From: iPad Classroom Fundamentals

Video: Setting up the essential apps

So it's the first day of class in our iPad classroom and every student has this iPad in their hands. What I like to do now is to set up and explain some of the essential apps that my students will need every day in this class. 80% of them have never used Evernote or Dropbox or know what a web link is. So let's tap on Evernote. I have them create their own account with their own password. We've already created a user account.

Setting up the essential apps

So it's the first day of class in our iPad classroom and every student has this iPad in their hands. What I like to do now is to set up and explain some of the essential apps that my students will need every day in this class. 80% of them have never used Evernote or Dropbox or know what a web link is. So let's tap on Evernote. I have them create their own account with their own password. We've already created a user account.

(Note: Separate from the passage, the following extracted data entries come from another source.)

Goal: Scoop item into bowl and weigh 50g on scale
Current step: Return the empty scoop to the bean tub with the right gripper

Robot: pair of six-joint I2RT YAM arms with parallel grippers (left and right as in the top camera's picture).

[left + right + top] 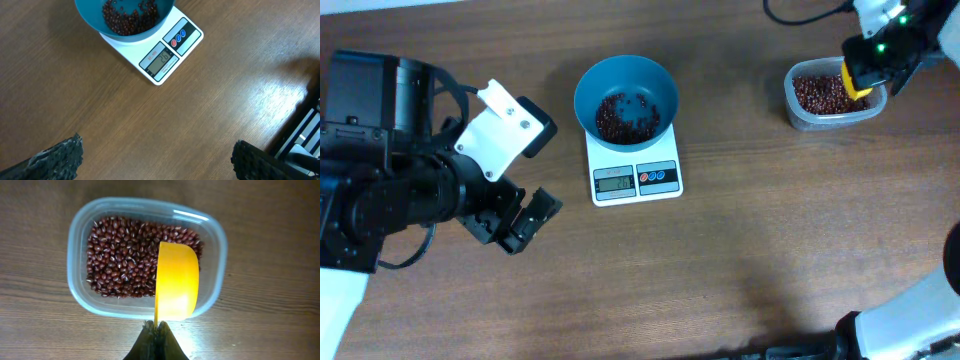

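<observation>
Brown wood-grain tabletop (pixel 750 260) carries the white scale (pixel 637 178) at its middle. The blue bowl (pixel 588 85) sits on the scale's platform with a layer of beans (pixel 623 116) in its bottom. Well off the scale's right side stands a clear tub (pixel 75 245) of the same beans. Over it hangs the right gripper (pixel 156 329), its jaws pinched shut on the end of a yellow scoop (pixel 176 282). To the scale's left the left gripper (pixel 155 161) hovers low, jaws wide apart and empty. The display (pixel 161 60) seems to read somewhere in the twenties, though it is small. The step in hand looks like loading the scoop. Next comes dipping it, carrying it level to the bowl on the scale, and tipping gently while watching the reading so it does not pass fifty grams.
</observation>
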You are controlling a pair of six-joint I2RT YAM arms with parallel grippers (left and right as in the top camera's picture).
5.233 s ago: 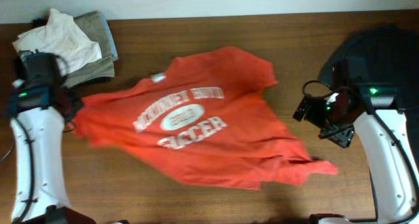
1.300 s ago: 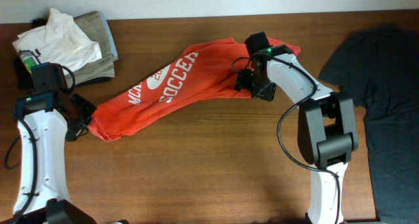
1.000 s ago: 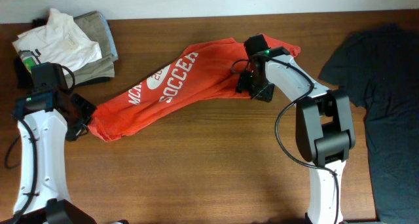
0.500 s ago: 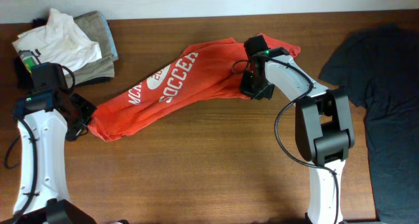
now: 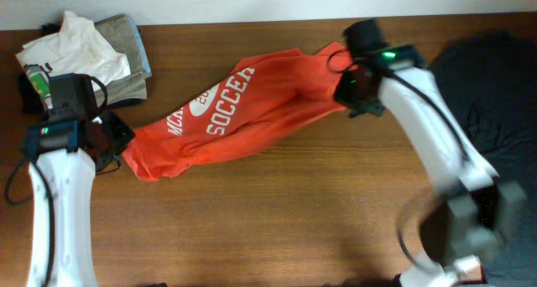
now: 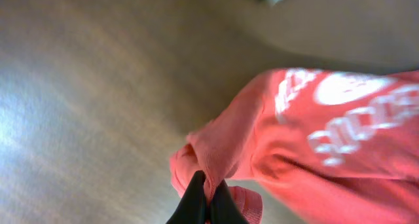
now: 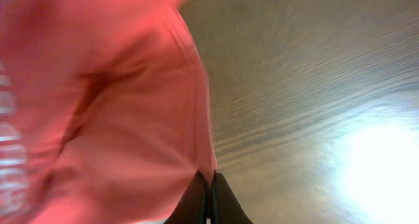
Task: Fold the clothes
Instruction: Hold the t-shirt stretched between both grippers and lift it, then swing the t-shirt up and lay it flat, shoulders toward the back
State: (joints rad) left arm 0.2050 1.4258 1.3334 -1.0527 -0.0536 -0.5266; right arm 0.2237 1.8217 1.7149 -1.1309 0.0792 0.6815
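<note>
Clamped at opposite ends by left gripper [image 6: 208, 190] and right gripper [image 7: 208, 185]: T-shirt [image 5: 243, 111], strung slantwise across the table's [image 5: 277, 216] middle. Pull apart evenly and level, flattening what seems a twisted bunch, before laying down.

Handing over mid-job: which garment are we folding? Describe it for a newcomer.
In the middle of the wooden table, the orange-red T-shirt stretches diagonally between the left pincer and the right pincer, each shut on an end. Its colour and white SOCCER lettering set it apart from the white shirt and khaki garment in the far-left corner and the dark garment at the right.
</note>
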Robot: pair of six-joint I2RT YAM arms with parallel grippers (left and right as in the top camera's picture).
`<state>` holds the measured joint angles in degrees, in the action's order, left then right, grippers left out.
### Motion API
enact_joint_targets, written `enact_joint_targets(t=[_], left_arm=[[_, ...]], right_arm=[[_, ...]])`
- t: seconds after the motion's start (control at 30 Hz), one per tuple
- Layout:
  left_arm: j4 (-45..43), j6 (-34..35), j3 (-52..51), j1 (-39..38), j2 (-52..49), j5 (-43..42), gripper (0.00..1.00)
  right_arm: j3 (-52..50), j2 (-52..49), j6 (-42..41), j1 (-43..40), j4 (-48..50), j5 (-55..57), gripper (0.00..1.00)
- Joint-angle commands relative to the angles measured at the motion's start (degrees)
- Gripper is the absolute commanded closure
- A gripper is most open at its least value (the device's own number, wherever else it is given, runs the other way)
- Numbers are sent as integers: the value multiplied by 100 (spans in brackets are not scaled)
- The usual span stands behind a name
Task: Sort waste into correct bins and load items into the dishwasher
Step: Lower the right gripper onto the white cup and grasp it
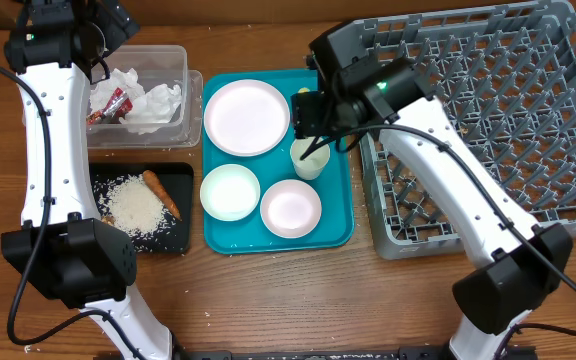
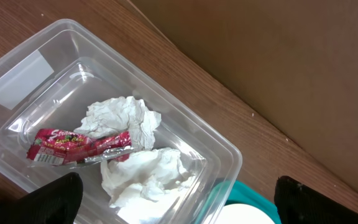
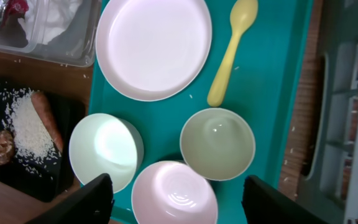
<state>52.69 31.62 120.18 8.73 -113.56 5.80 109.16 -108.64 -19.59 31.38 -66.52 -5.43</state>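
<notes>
The clear tub (image 2: 185, 134) holds a red-and-white wrapper (image 2: 79, 146) and crumpled napkins (image 2: 126, 118). My left gripper (image 2: 179, 202) hangs open over its near corner, holding nothing. The black tray (image 1: 173, 235) carries rice (image 3: 27, 127), a carrot stick (image 3: 45, 118) and a brown chunk (image 3: 4, 146). On the teal tray (image 3: 272, 93) lie a plate (image 3: 154, 46), a yellow spoon (image 3: 232, 50), a cup (image 3: 217, 143) and two bowls (image 3: 103, 150) (image 3: 174, 193). My right gripper (image 3: 179, 205) is open above the nearer bowl and the cup, touching neither. The grey dish rack (image 1: 498, 120) stands at the right.
A brown cardboard wall (image 2: 278, 56) rises behind the tub. The dish rack's edge (image 3: 353, 112) runs close along the teal tray's right side. Loose rice grains dot the wooden table (image 1: 268, 290) and the tray.
</notes>
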Motion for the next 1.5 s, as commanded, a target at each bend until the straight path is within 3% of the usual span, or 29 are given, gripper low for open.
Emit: enact_joint_targets(t=[0.0, 0.2, 0.8, 1.47], left_arm=[[-7, 76, 68, -13, 105, -9, 0], [-7, 76, 68, -13, 105, -9, 0], [-7, 76, 68, -13, 105, -7, 0], [-7, 76, 68, -13, 105, -9, 0]], right_arm=[[-186, -275, -173, 249, 149, -22, 31], [-236, -590, -758, 442, 234, 743, 36], [-238, -1217, -898, 461, 564, 562, 41], [-240, -1657, -922, 533, 645, 684, 61]])
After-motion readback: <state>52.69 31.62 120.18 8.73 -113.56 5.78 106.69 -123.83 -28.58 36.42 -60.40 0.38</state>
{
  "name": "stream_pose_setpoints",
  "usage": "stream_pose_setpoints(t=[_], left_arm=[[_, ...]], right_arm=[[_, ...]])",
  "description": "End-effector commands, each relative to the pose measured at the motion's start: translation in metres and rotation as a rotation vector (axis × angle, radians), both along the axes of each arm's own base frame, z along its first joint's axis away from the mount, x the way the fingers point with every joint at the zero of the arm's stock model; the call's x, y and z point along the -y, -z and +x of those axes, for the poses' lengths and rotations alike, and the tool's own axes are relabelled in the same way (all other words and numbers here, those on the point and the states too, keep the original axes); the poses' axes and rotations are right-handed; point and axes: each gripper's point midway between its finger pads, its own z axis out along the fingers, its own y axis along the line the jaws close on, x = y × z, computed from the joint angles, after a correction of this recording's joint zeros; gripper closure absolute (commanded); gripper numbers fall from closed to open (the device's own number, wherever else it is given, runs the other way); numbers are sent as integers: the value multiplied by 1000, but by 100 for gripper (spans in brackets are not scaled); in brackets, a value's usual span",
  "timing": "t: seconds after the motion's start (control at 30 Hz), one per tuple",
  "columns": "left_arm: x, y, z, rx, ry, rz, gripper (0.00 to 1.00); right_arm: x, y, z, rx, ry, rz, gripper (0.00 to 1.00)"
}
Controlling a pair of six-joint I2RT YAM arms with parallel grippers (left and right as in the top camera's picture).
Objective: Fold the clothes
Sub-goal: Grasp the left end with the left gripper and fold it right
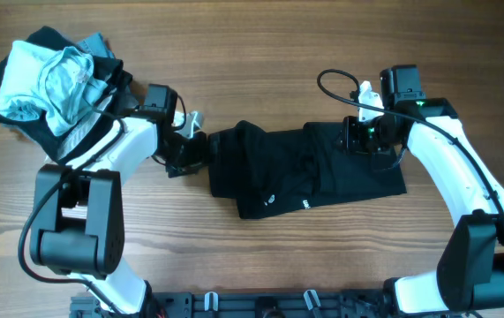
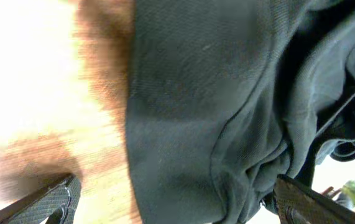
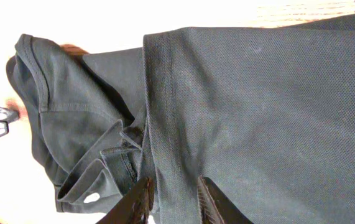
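Note:
The clothes (image 1: 304,168), a black T-shirt, lie partly folded across the middle of the table, with small white marks near the front hem. My left gripper (image 1: 194,152) is at the shirt's left edge. In the left wrist view that gripper (image 2: 177,199) stands wide open, one finger (image 2: 56,198) over bare wood and the other over bunched cloth, with the shirt's edge (image 2: 183,124) between them. My right gripper (image 1: 354,141) rests on the shirt's upper right part. Seen from the right wrist, it (image 3: 174,199) is closed narrowly on a stitched hem band (image 3: 165,112).
A heap of other garments, light blue and black (image 1: 48,79), sits at the table's far left corner behind the left arm. A black rail (image 1: 260,305) runs along the front edge. Bare wood (image 1: 252,62) shows behind and in front of the shirt.

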Motion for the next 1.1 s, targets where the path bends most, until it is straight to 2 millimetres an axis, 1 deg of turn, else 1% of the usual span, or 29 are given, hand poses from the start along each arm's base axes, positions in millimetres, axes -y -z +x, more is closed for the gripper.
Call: stream_pose_setpoints(t=[0.0, 0.03, 0.1, 0.13, 0.17, 0.23, 0.27, 0.3, 0.33, 0.37, 0.43, 0.47, 0.5, 0.53, 0.63, 0.67, 0.7, 0.73, 0.8, 0.83, 0.9, 0.93, 1.0, 1.03, 1.07], left_arm=[[13, 28, -22, -22, 96, -14, 0], [16, 32, -24, -29, 100, -33, 0], [35, 31, -27, -51, 116, -150, 0], [50, 28, -31, -43, 162, -222, 1], [55, 29, -34, -35, 191, -227, 2], [60, 29, -37, -26, 217, -225, 5], [61, 29, -36, -24, 217, -226, 9], [61, 29, -36, -22, 217, -226, 15], [61, 29, -36, -23, 217, -226, 19], [61, 29, -36, -25, 217, -226, 20], [61, 28, -37, -26, 217, -233, 14], [62, 28, -36, -25, 217, -233, 13], [62, 27, -35, -24, 214, -233, 16], [62, 27, -34, -26, 205, -234, 25], [65, 26, -25, -53, 122, -235, 35], [66, 26, -22, -49, 104, -238, 51], [66, 25, -19, -51, 89, -240, 61], [67, 25, -17, -51, 78, -241, 75], [67, 25, -17, -51, 76, -241, 93], [67, 25, -17, -52, 75, -241, 96], [63, 24, -17, -62, 60, -229, 96], [56, 23, -15, -73, 38, -195, 96], [28, 12, -7, -96, -24, -93, 96], [17, 3, -3, -89, -31, -63, 96], [3, -11, 3, -78, -42, -26, 96]], right_arm=[[3, -8, 6, 25, 20, -9, 72], [3, -8, 5, 24, 20, -9, 72], [3, -8, 6, 27, 20, -9, 72], [3, -8, 6, 28, 20, -9, 72], [3, -8, 7, 29, 21, -8, 72], [3, -8, 7, 30, 20, -8, 72], [3, -8, 7, 29, 21, -8, 72], [3, -8, 6, 28, 21, -8, 72], [3, -8, 6, 27, 24, -7, 72], [3, -8, 6, 25, 27, -7, 72], [3, -8, 6, 25, 27, -7, 72], [3, -8, 6, 26, 26, -8, 72], [3, -8, 6, 25, 26, -7, 72], [3, -8, 6, 25, 26, -7, 72], [3, -8, 7, 27, 26, -7, 72], [3, -8, 7, 27, 27, -7, 72], [3, -8, 7, 27, 26, -7, 72], [3, -8, 7, 26, 27, -7, 72], [3, -8, 6, 24, 27, -7, 72], [3, -8, 6, 24, 27, -7, 72], [3, -8, 6, 24, 27, -7, 72], [3, -8, 6, 24, 27, -7, 72], [3, -8, 5, 21, 27, -7, 72], [3, -8, 5, 20, 27, -7, 72], [3, -8, 5, 21, 26, -7, 72]])
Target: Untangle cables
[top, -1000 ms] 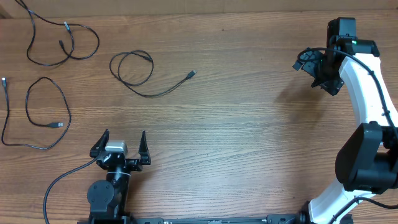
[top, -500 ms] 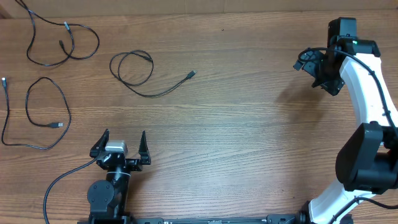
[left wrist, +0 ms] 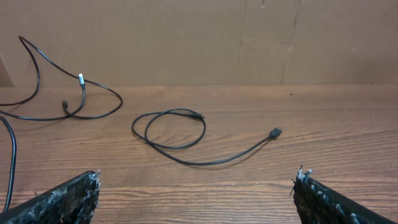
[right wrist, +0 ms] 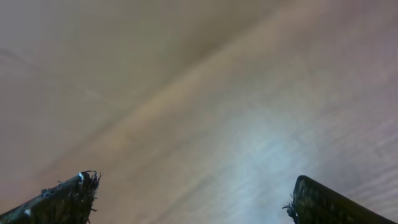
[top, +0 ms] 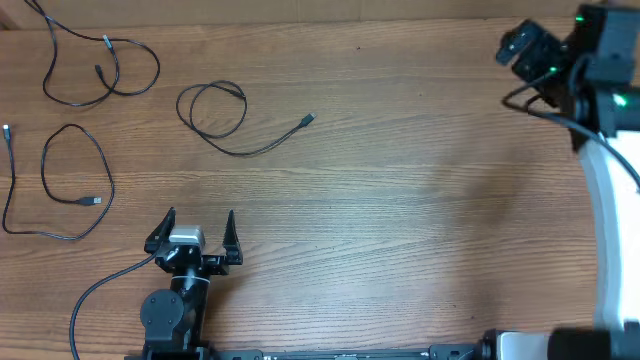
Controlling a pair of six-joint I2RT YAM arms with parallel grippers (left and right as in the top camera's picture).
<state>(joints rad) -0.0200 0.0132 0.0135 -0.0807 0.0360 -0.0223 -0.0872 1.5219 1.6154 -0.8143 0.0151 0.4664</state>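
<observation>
Three thin black cables lie apart on the wooden table's left side. One [top: 100, 75] loops at the far left corner, also in the left wrist view [left wrist: 68, 99]. One [top: 225, 120] forms a loop with a tail ending in a plug, also in the left wrist view [left wrist: 186, 134]. One [top: 60, 185] lies at the left edge. My left gripper [top: 196, 228] is open and empty near the front edge, well short of the cables. My right gripper [top: 525, 45] is raised at the far right; its wrist view shows the fingers [right wrist: 193, 193] spread apart over blurred wood.
A thicker black arm wire [top: 95, 300] curves at the front left beside the left arm's base. The white right arm [top: 615, 200] runs along the table's right edge. A brown cardboard wall [left wrist: 199, 37] stands behind the table.
My right arm has swung up and toward the far right corner, and its view is motion-blurred. The left arm and the cables have not moved.
</observation>
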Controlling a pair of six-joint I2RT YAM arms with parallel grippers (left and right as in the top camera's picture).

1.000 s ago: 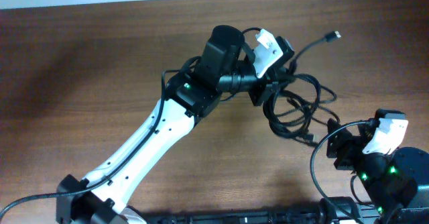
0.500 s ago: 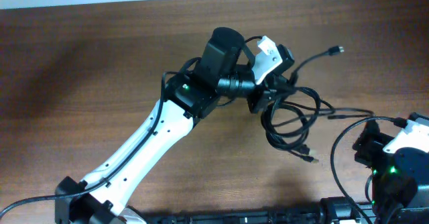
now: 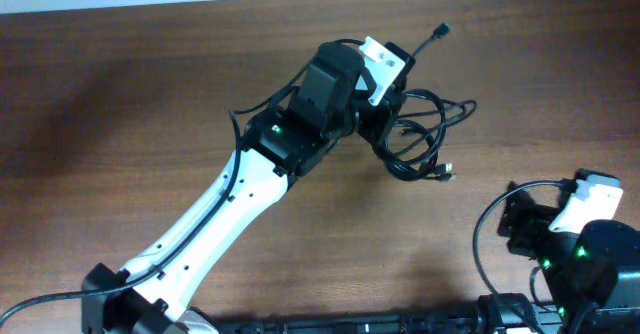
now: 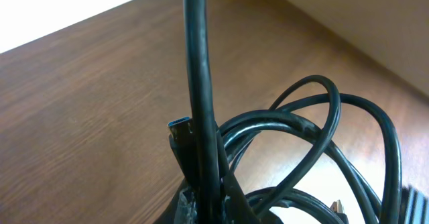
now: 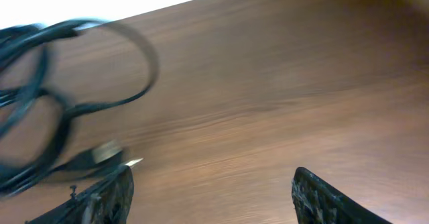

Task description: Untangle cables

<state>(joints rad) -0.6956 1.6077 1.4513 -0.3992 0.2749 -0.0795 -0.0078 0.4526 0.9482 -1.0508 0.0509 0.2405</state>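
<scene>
The cables are thin black cords looped in one tangle on the brown table, right of centre. One plug end sticks up toward the far edge. My left gripper is shut on the tangle; in the left wrist view one strand rises straight from the pinched fingertips and loops fan out to the right. My right gripper stands open at the near right, apart from the cords. In its own view nothing lies between the fingers, and the blurred cables show at the left.
The right arm's own thicker black wire curves beside its base at the near right. The table's far edge runs along the top. Bare wood lies left of the left arm.
My left gripper has dragged the tangle left and toward the far edge, and the strand that trailed out to the right has drawn in. The right gripper stays back near its base, jaws slightly wider.
</scene>
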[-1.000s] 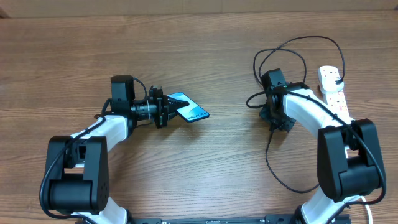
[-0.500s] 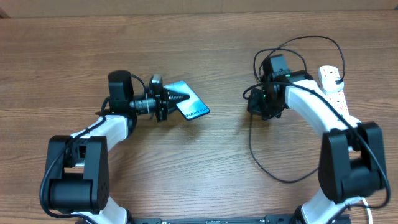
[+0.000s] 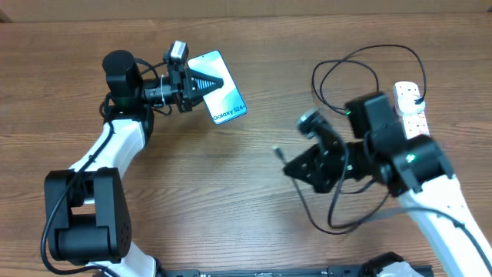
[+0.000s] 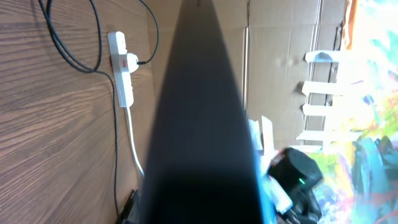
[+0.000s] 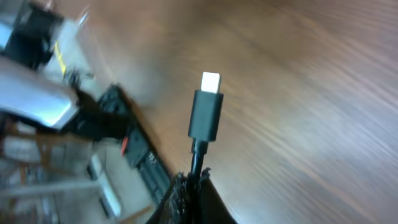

By having them create their own account, I'm teaching them to be responsible for their own documents, and the things that they use and create inside this course. Once they sign in the first thing I have them do is tap on Notebooks. As you can see, Evernote creates a notebook for the user the first time they log in then I have them tap on their notebook. I tell them that this notebook is the same as their three-ring spiral notebook, that they will be putting things inside this notebook throughout the semester.

PDFs, pictures, videos, text that they write, annotations, all kinds of information and media can go inside this notebook. And it's their job to organize it and use it that way. Then I have them tap on Getting Started, so that they feel comfortable and know where there's help. The minute this window opens, they're so excited. They say we can use a camera, we can import pictures, we can record our voice, we can share things, we can zoom in and out of documents. Wow. What a fantastic experience.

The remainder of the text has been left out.